Un laboratorio de vanguardia en el corazón de Miami
En el nuevo laboratorio de bioimpresión 3D de la Universidad de Miami, la ciencia ficción se ha convertido en realidad. Con una inversión de $5 millones, este centro único en el sur de Florida está desarrollando tejidos, huesos y estructuras biológicas usando células vivas, proteínas y biomateriales.
“Pensabas que era ciencia ficción, pero no lo es”, afirmó Sylvia Daunert, jefa del departamento de Bioquímica y Biología Molecular de la Facultad de Medicina Miller. El laboratorio, ubicado en el Distrito de Salud de Miami, busca avanzar en medicina regenerativa, desarrollo de fármacos y tratamientos personalizados.

Huesos impresos en 3D para reparar lesiones graves
Uno de los proyectos más prometedores del laboratorio se centra en pacientes que han perdido grandes secciones de hueso debido a traumatismos. Con fondos de los Institutos Nacionales de Salud y el Departamento de Defensa de EE.UU., los investigadores han creado un material impreso en 3D con la misma composición mineral que el hueso natural. Este andamio poroso permite que las células y los vasos sanguíneos crezcan en su interior, integrándose con el cuerpo y regenerando nuevo tejido óseo.
“Es realmente doloroso y no es una cirugía de un solo paso. Ahí es donde entra este proyecto. Hay una gran demanda de algo así”, explicó el Dr. Paulo G. Coelho, quien lidera las iniciativas de investigación en la Facultad de Medicina Miller.
La tecnología ya ha mostrado éxito en estudios con animales y los investigadores se preparan para iniciar ensayos clínicos en humanos.
Nanobots y microagujas: el futuro a escala nanométrica
Aunque el laboratorio crea estructuras grandes como implantes óseos, Vasudev Vivekanand Nayak, director de la instalación, señala que los avances más importantes ocurren a escalas microscópicas. Allí se desarrollan nanobots – máquinas microscópicas capaces de realizar tareas dentro del cuerpo, como administrar fármacos directamente a las células cancerosas o monitorear la salud del paciente.
“Las cosas que se están haciendo a escala micrométrica y nanométrica, como microagujas para administración de medicamentos, componentes de nanobots y otros sistemas microelectromecánicos, probablemente serán mucho más importantes para el futuro de la medicina en 30 años”, afirmó Nayak.
La científica Sylvia Daunert añadió: “Tenemos nanobots que podemos usar para reparar dentro del cuerpo. Tienen moléculas que actúan como GPS y pueden encontrar células cancerosas o un órgano que necesita reparación, llegar hasta allí y desplegar el medicamento”.

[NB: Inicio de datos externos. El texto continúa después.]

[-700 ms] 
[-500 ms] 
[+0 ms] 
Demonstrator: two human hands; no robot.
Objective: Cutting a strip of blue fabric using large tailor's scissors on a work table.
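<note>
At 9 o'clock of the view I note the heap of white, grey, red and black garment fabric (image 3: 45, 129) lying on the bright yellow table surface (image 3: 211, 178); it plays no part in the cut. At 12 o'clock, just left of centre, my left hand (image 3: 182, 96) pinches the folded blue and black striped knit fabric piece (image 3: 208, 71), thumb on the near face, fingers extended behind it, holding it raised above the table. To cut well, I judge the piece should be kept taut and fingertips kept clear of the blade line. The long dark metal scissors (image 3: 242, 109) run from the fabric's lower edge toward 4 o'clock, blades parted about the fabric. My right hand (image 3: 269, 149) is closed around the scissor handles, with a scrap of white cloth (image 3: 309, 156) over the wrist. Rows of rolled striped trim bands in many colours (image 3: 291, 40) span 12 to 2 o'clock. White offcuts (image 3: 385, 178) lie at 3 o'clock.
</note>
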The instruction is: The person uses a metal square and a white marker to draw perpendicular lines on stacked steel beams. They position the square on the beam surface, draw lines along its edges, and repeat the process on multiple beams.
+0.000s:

Formación de la próxima generación de científicos
El laboratorio también sirve como centro de entrenamiento. Cada semana, más de una docena de estudiantes trabajan en las instalaciones aprendiendo a operar las impresoras, escribir código y contribuir a proyectos de investigación. Una de las máquinas está dedicada exclusivamente a la formación práctica.
“Para nosotros, entrenar a la próxima generación de científicos, ingenieros y médicos es muy importante. Son una parte integral de nuestro trabajo e investigación”, destacó Daunert.

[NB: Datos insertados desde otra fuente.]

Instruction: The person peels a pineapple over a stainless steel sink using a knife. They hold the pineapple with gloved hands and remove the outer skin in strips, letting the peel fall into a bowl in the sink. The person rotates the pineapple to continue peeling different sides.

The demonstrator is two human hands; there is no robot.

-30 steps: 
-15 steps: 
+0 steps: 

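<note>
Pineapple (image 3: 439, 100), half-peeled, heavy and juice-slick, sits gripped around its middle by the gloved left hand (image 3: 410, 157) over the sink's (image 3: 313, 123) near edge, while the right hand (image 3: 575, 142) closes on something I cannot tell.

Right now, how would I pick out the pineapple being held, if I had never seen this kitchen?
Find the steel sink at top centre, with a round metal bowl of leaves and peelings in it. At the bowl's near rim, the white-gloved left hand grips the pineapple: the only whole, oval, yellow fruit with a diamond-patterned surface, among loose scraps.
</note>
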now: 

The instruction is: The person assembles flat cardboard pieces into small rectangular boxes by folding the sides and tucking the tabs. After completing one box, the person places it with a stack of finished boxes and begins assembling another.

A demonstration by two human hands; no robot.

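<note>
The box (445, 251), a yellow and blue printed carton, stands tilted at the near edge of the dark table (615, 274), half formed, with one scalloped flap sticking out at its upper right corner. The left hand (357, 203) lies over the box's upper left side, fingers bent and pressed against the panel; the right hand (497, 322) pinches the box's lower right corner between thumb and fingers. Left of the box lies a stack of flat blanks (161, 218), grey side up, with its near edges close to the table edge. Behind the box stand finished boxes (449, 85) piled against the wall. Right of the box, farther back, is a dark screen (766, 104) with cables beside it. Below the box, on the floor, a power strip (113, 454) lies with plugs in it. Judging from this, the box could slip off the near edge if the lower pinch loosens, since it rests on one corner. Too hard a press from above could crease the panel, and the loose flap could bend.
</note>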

Planificación quirúrgica virtual: impacto ya en los quirófanos
Aunque muchas tecnologías aún tardarán años en llegar a los pacientes, el laboratorio ya está marcando la diferencia en los quirófanos. Usando escáneres CT o MRI y diseño asistido por computadora, el equipo puede realizar una planificación quirúrgica virtual, crear réplicas exactas en 3D de huesos y órganos, e imprimir guías quirúrgicas personalizadas que ayudan a los cirujanos a realizar cortes precisos.

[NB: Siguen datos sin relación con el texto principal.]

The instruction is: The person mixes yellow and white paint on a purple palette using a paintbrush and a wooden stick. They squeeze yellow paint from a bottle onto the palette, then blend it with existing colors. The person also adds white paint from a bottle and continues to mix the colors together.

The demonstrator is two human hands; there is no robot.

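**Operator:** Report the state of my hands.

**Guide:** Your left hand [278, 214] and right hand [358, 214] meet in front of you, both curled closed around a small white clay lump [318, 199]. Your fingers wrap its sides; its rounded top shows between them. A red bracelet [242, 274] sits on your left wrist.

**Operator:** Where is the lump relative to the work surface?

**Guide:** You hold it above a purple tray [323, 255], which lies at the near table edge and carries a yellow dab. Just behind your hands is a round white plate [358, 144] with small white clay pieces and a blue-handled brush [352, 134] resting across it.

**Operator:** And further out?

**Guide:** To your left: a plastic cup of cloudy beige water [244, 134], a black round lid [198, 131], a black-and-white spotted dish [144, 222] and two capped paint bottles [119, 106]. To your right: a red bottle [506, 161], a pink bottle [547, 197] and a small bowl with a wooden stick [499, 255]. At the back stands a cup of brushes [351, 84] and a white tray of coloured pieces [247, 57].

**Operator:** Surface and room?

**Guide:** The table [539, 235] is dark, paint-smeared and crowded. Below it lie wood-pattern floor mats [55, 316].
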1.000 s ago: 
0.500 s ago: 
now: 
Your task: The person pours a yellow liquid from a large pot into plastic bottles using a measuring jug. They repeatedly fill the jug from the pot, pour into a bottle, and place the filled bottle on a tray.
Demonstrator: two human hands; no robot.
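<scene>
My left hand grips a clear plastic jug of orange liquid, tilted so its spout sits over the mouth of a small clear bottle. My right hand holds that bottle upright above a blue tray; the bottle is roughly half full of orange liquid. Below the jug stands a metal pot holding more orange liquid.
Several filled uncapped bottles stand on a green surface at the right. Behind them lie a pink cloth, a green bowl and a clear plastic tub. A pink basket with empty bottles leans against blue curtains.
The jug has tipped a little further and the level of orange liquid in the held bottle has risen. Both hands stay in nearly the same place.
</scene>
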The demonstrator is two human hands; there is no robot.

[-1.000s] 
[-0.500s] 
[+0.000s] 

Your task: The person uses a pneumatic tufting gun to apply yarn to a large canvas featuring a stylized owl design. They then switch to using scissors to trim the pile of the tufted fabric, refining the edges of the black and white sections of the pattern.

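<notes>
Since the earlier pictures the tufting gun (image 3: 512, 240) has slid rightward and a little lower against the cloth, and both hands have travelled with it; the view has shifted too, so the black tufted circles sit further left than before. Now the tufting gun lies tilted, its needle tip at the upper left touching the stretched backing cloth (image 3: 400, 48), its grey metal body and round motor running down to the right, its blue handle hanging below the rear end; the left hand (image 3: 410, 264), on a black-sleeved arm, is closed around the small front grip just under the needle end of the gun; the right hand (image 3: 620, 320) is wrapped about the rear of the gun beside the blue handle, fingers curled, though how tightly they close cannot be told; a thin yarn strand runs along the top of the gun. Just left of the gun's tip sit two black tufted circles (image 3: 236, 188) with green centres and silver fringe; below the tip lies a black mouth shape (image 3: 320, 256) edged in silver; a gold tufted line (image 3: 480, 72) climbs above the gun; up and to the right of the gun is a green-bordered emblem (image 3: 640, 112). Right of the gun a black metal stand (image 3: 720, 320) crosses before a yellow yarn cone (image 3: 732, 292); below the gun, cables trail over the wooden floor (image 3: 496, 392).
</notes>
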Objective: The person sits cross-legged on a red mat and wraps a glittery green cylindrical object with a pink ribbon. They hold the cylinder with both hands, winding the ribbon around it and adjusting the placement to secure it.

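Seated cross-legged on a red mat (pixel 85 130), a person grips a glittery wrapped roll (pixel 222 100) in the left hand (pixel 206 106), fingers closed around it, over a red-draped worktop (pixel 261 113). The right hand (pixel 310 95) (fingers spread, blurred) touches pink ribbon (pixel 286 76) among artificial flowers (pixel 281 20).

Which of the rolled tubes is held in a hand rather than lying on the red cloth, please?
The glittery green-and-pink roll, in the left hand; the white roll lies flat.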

Estas guías, colocadas directamente sobre el paciente durante la cirugía, eliminan la necesidad de medir y marcar manualmente los puntos de referencia, reduciendo el tiempo operatorio y mejorando la precisión.
El laboratorio también se prepara para añadir dos robocasters personalizados, diseñados por los propios investigadores, que imprimirán materiales especializados para regeneración de tejido duro y podrían ayudar a crear tejidos biológicos complejos, como piel con varias capas.